Rating band names based on their accuracy:

(I keep updating this list so check back later)

The Beatles: 3/10. None of these people are beetles, they’re just a bunch of fruity guys from Liverpool with matching haircuts

(Edit: changed from 0/10 to 3/10 because John Lennon beat his wife)

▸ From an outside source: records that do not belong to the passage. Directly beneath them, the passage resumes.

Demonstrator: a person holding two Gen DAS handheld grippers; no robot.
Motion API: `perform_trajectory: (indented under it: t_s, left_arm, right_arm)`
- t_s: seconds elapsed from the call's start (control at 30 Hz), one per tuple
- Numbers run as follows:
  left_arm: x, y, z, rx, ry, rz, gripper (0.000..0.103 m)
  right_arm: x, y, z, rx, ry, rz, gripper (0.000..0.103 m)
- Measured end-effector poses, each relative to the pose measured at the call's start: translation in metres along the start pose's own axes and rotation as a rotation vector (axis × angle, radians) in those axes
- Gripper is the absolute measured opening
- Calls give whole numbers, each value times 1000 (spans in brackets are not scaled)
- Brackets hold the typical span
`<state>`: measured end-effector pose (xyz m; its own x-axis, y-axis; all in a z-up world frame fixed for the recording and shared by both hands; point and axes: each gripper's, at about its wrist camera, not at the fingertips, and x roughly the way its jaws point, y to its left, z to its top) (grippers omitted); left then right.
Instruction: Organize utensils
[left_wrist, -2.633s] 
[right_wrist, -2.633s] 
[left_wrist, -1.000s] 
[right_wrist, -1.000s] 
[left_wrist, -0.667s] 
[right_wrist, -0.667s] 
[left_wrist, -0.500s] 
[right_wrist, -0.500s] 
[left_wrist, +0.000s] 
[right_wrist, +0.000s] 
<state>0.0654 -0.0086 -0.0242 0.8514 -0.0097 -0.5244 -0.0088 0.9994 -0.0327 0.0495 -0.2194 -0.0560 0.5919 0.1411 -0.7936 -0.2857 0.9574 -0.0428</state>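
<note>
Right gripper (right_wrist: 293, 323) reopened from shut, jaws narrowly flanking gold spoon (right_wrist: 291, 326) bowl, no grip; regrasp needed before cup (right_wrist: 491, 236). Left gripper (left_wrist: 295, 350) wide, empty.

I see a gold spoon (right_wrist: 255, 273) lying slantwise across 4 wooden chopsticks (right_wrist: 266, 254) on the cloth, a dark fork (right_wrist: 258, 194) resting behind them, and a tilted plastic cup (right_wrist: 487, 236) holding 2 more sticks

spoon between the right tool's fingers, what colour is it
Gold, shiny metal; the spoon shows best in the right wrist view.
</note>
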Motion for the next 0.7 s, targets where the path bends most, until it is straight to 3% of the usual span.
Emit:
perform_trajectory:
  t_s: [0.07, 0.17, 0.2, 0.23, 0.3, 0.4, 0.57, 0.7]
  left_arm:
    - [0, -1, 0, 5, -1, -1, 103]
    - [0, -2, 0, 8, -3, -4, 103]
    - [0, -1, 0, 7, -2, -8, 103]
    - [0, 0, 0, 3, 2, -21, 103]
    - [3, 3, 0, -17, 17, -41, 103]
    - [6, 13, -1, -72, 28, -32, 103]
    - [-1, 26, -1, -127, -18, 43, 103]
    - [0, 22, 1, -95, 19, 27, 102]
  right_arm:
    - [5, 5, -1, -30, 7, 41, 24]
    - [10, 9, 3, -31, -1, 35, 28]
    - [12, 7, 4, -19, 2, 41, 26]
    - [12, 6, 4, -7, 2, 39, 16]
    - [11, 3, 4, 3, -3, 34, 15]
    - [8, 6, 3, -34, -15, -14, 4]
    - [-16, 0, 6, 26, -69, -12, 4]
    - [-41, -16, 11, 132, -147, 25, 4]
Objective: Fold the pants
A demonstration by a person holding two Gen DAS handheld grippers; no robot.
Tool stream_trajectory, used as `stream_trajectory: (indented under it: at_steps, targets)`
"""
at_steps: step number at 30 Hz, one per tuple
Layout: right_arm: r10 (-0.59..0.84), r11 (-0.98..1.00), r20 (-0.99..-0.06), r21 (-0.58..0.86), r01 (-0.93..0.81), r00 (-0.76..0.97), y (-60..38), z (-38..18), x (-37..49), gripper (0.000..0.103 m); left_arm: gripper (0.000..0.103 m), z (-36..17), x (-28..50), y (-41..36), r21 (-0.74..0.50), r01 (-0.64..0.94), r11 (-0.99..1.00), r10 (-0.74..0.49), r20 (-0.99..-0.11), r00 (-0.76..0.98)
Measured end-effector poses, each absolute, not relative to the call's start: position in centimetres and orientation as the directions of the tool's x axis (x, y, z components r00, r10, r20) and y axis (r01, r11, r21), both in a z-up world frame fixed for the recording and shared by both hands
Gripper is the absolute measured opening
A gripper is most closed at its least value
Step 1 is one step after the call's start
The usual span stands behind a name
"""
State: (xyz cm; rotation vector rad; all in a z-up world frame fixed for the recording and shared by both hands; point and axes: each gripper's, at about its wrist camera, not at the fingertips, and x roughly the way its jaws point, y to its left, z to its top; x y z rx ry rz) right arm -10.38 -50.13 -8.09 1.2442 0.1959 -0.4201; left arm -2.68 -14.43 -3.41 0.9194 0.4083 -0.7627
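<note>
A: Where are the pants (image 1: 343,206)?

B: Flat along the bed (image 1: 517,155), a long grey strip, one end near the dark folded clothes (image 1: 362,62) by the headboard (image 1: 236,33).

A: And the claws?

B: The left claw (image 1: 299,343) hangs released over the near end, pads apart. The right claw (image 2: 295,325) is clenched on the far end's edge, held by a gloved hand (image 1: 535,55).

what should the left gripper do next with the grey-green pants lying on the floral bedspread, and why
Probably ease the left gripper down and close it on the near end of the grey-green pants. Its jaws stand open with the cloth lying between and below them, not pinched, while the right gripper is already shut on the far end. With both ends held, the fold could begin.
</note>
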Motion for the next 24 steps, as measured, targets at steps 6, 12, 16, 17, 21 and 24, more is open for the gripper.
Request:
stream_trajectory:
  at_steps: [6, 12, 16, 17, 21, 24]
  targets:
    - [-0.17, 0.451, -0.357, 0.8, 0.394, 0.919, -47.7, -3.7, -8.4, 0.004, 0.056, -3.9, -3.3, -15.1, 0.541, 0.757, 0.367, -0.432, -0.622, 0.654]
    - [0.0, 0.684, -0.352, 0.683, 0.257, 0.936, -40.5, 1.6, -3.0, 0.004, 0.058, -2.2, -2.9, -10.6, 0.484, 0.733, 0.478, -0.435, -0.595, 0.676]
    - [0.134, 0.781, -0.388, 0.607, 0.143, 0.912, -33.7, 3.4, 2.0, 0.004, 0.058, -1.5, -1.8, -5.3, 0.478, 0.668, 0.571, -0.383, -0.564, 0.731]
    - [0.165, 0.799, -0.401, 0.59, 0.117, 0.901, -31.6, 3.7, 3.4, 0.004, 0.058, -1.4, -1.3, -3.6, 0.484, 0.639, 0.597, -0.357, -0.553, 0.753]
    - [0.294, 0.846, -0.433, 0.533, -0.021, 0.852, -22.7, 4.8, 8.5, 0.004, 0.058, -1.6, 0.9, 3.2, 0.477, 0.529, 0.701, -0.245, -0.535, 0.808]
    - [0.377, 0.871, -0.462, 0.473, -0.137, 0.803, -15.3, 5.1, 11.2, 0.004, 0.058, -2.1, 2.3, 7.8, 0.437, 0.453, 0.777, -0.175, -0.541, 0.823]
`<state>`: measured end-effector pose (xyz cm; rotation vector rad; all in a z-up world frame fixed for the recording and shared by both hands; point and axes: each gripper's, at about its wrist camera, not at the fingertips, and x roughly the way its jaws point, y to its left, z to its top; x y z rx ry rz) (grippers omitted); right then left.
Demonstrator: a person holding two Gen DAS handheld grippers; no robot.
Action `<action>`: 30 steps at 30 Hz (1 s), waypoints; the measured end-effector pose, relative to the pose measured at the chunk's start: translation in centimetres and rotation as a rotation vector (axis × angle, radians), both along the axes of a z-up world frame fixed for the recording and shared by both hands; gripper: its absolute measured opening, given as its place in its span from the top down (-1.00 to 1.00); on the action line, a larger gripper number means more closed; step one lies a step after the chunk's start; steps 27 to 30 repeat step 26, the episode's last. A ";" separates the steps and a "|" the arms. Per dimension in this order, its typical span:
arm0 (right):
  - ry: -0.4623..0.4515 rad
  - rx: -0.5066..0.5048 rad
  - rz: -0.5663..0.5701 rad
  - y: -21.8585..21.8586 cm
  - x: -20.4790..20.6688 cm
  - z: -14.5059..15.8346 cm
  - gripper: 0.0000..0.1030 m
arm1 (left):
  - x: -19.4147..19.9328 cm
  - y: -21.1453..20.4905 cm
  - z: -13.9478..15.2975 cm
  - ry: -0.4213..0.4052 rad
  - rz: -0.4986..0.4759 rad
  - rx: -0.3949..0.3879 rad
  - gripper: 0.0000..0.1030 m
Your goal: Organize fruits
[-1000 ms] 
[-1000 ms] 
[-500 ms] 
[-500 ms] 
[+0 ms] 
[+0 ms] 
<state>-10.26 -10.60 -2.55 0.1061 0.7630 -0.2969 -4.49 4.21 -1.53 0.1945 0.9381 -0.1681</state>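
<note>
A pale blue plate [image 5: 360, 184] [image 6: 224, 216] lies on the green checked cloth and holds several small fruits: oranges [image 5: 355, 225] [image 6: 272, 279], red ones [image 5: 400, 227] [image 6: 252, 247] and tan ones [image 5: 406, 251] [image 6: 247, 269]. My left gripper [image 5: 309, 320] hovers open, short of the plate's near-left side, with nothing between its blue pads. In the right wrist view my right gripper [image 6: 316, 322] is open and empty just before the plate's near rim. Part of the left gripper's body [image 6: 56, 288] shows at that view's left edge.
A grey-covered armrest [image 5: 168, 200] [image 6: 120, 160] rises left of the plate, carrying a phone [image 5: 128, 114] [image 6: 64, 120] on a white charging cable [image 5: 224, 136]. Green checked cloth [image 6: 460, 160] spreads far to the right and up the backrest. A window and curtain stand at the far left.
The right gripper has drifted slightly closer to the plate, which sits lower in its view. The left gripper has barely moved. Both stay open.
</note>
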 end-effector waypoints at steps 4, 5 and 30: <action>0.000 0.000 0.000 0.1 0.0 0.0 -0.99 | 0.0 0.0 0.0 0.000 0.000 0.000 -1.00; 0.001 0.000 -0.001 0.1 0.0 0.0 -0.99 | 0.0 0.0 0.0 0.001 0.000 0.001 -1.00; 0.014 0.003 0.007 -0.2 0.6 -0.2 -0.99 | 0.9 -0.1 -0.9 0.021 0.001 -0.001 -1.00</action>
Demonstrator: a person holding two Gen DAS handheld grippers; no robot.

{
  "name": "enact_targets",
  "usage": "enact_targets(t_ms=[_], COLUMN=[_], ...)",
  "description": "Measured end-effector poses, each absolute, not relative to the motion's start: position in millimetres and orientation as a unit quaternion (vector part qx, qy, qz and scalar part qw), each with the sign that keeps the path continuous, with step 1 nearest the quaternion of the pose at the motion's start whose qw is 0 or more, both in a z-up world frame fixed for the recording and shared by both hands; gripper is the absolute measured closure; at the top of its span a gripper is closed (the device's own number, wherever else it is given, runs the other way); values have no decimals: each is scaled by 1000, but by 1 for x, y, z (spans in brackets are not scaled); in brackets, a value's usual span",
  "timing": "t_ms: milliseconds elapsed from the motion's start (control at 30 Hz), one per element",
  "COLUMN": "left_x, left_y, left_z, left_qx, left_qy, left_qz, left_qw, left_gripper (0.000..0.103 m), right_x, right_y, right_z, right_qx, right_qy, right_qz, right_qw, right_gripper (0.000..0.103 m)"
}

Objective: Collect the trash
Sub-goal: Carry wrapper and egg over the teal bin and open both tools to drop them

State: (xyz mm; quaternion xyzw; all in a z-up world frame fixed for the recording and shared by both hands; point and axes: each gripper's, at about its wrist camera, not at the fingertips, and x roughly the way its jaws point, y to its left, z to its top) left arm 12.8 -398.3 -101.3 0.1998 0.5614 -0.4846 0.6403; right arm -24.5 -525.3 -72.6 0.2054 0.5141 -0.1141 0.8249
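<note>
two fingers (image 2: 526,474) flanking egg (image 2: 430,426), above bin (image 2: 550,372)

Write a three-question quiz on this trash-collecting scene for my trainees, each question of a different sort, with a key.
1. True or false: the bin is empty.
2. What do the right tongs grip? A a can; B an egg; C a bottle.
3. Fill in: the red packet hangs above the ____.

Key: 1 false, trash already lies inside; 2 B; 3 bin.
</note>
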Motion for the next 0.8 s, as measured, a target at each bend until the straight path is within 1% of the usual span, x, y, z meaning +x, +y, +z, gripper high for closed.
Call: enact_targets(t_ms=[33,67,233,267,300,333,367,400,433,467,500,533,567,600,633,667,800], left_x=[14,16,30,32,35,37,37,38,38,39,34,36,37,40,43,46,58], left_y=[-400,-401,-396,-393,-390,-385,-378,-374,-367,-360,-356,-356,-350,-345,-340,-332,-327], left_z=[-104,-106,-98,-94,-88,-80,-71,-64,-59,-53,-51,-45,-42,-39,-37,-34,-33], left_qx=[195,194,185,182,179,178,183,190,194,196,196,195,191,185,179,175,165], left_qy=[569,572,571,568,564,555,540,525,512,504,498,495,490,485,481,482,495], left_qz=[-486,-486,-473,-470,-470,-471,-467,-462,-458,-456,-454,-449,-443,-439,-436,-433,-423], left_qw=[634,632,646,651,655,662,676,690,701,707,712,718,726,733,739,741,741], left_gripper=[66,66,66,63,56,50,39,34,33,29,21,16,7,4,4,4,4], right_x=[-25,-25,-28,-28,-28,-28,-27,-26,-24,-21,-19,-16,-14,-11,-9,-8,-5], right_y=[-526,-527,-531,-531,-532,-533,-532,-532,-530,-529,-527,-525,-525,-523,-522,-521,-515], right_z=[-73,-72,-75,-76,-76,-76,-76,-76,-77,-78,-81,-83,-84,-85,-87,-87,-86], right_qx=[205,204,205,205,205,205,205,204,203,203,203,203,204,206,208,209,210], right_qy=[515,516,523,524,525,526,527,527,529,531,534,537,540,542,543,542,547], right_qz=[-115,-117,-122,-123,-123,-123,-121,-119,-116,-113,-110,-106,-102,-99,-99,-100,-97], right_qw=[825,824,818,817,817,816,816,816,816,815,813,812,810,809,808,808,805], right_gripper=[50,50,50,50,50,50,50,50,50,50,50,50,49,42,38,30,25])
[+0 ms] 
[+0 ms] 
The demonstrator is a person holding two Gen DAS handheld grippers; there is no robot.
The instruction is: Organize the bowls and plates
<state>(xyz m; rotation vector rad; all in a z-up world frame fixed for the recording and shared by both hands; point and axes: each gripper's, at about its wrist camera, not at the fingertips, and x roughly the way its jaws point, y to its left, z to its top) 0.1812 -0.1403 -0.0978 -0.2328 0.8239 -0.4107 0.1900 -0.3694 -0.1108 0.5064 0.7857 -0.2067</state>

Pink Floyd: 4/10. There is not a single person named Floyd in the band, but some of the members do arguably look kinda pink

Nirvana: 10/10. Getting high and listening to Nirvana is roughly what I imagine actual nirvana to be like

Foo Fighters: either 0/10 or 10/10. I have never seen foo in real life so either they’re pretending to fight a problem that doesn’t exist or they’re doing an absolutely fantastic job of fighting it

The Eagles: 0/10. Same as the Beatles, there is not a single eagle in this band. The name is misleading and we have all been lied to

Queen: 6/10. Partial points for Freddie Mercury

Led Zeppelin: 0/10. I don’t think any of these guys have ever even seen a zeppelin, let alone one made of lead. A lead balloon would crash faster than my hopes and dreams

The Rolling Stones: 3/10. There is not a single stone in this band. Some points added because I’m pretty sure they rolled quite a few

U2: 0/10. Despite what the name says, I am not a member of this band

Metallica: 9/10. Naming a metal band “Metallica” is like naming your dog “doggy”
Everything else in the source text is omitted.